Summary: A new analysis shows the distribution of fluctuation within the cerebellum neural network follows the same progression of distribution of matter in the cosmic web.
Source: University of Bologna
In their paper published in Frontiers of Physics, Franco Vazza (astrophysicist at the University of Bologna) and Alberto Feletti (neurosurgeon at the University of Verona) investigated the similarities between two of the most challenging and complex systems in nature: the cosmic network of galaxies and the network of neuronal cells in the human brain.
Despite the substantial difference in scale between the two networks (more than 27 orders of magnitude), their quantitative analysis, which sits at the crossroads of cosmology and neurosurgery, suggests that diverse physical processes can build structures characterized by similar levels of complexity and self-organization.
The human brain functions thanks to its wide neuronal network that is deemed to contain approximately 69 billion neurons. On the other hand, the observable universe can count upon a cosmic web of at least 100 billion galaxies. Within both systems, only 30% of their masses are composed of galaxies and neurons. Within both systems, galaxies and neurons arrange themselves in long filaments or nodes between the filaments. Finally, within both systems, 70% of the distribution of mass or energy is composed of components playing an apparently passive role: water in the brain and dark energy in the observable Universe.
Starting from the shared features of the two systems, researchers compared a simulation of the network of galaxies to sections of the cerebral cortex and the cerebellum. The goal was to observe how matter fluctuations scatter over such diverse scales.

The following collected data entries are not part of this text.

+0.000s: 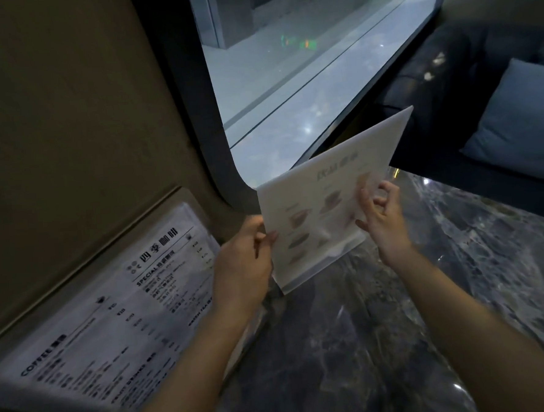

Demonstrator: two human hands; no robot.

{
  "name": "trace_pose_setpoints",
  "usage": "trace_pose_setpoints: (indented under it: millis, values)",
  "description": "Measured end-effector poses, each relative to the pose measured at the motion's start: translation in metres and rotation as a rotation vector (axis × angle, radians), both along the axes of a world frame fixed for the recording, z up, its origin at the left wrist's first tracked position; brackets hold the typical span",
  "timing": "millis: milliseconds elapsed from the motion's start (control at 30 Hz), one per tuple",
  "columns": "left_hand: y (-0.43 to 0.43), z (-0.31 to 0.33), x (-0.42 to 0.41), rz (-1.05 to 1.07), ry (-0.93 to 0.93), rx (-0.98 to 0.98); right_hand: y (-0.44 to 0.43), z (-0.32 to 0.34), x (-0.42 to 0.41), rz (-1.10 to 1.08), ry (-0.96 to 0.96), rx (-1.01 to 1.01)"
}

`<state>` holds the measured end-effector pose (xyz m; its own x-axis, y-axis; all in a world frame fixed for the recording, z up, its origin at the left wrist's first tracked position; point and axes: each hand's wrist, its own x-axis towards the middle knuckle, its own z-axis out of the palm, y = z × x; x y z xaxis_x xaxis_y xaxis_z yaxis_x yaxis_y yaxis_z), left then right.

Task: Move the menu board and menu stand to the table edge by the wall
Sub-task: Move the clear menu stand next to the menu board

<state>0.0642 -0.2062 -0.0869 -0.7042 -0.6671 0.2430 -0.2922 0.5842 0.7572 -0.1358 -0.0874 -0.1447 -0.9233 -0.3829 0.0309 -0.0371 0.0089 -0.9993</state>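
A white upright menu stand (327,199) with pictures of drinks stands tilted on the dark marble table (352,344), close to the window corner. My left hand (242,265) pinches its left edge between thumb and fingers. My right hand (381,215) hovers at its right side with fingers spread and curled, touching or nearly touching the sheet. A large flat menu board (111,314) with black print, "COFFEE" and "SPECIAL" among the words, leans against the wall on the left, along the table edge.
A beige padded wall (68,122) fills the left. A big window (303,60) with a dark rounded frame lies ahead. Across the table is a dark sofa with a blue cushion (520,127).
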Motion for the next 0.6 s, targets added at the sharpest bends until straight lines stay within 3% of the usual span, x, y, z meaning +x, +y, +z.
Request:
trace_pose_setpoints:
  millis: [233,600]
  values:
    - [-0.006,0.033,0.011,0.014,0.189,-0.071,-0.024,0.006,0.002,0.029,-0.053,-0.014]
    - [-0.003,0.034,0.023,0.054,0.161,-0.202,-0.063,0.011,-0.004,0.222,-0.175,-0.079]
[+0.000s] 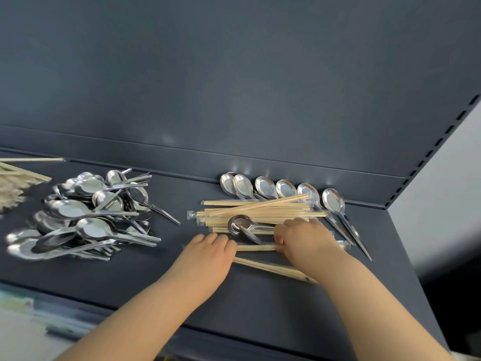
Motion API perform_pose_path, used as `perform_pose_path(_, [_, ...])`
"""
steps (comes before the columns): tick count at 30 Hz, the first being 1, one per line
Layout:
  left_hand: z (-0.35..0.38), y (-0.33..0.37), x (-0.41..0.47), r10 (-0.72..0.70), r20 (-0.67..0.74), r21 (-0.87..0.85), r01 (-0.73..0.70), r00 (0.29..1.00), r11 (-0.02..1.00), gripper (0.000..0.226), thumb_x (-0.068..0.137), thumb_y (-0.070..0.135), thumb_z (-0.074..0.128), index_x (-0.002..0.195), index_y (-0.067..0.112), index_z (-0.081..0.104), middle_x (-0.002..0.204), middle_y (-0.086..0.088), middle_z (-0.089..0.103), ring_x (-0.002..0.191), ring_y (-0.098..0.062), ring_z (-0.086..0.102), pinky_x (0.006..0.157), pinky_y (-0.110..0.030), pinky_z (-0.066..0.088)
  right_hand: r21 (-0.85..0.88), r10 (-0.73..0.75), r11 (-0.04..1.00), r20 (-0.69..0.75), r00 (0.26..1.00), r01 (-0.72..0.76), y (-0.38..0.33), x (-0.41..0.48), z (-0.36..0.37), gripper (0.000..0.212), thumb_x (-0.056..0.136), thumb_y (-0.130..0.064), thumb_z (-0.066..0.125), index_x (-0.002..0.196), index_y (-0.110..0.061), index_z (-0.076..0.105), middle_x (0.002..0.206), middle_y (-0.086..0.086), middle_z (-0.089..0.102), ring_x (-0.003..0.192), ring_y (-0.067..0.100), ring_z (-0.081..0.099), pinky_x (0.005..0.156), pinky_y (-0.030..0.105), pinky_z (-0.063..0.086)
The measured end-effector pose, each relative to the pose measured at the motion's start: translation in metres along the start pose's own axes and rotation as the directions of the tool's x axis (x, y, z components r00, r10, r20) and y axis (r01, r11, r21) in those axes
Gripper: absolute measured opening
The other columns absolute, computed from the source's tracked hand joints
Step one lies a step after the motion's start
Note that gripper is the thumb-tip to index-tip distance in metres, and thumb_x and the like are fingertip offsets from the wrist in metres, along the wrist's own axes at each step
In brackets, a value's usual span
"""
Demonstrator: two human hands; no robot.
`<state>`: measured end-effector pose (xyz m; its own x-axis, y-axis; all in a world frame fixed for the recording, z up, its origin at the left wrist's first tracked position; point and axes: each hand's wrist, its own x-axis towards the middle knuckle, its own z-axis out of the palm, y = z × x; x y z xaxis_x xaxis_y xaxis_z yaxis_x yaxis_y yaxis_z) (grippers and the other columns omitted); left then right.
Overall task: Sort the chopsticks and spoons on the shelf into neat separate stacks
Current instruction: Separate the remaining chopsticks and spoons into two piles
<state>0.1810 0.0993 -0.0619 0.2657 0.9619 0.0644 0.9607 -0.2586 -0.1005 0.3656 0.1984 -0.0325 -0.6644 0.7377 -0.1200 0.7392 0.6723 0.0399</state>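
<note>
Chopsticks point(260, 213) sitting at 3 o'clock of spoon heap point(86, 217), stray spoon point(242, 225) on top. Right hand point(303, 235) pinching one pair point(256, 247), left hand point(208, 247) probably curling round its end, likely freeing it for stacking.

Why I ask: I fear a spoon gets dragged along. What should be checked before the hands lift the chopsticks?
1. Single spoon off the chopstick bundle: not ok, it lies on top.
2. Back row of spoons clear of the bundle: not ok, several handles run beneath it.
3. Left hand and right hand grip: cannot tell, fingertips hidden.
4. Loose chopsticks gathered: not ok, they lie apart, nearer the person.
5. Spoon pile free of chopsticks: ok, none visible.
</note>
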Motion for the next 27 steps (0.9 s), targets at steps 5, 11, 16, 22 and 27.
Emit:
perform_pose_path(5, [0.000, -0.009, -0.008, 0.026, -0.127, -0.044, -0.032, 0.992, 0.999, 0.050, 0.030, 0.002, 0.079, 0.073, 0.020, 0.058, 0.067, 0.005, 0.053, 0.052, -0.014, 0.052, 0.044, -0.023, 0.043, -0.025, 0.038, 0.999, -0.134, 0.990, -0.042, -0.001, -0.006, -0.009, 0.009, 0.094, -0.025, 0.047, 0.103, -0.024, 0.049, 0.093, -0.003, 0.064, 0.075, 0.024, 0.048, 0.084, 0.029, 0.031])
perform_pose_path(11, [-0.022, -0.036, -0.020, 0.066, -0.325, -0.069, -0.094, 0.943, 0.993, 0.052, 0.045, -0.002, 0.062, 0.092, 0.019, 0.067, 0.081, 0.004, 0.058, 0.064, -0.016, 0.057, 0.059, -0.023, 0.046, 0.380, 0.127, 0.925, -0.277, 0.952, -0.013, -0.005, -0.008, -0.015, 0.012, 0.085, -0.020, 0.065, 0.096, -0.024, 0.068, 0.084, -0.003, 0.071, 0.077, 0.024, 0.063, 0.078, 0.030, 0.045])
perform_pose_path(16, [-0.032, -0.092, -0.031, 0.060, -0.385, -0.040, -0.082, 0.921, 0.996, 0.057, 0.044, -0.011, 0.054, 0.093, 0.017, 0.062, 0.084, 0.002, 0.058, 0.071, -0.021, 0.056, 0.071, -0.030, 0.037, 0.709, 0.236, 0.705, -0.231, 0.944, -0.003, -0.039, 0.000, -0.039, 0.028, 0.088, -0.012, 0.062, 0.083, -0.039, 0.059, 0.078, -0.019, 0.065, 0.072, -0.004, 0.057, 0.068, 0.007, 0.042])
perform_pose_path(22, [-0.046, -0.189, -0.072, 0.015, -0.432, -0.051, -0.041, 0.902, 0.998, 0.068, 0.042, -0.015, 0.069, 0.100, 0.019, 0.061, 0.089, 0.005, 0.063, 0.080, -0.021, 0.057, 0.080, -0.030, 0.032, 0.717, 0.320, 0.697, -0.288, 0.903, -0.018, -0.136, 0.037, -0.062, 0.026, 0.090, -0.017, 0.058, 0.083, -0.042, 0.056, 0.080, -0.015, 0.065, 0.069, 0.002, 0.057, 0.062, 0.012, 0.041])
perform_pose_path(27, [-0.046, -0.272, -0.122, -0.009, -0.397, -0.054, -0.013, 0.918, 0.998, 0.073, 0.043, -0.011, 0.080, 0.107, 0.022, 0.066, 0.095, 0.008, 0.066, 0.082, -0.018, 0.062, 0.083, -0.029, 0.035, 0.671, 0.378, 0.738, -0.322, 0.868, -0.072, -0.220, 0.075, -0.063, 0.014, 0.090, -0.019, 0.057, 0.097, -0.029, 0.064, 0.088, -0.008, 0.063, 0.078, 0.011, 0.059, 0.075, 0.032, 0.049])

“We calculated the spectral density of both systems. This is a technique often employed in cosmology for studying the spatial distribution of galaxies”, explains Franco Vazza. “Our analysis showed that the distribution of the fluctuation within the cerebellum neuronal network on a scale from 1 micrometer to 0.1 millimeters follows the same progression of the distribution of matter in the cosmic web but, of course, on a larger scale that goes from 5 million to 500 million light-years”.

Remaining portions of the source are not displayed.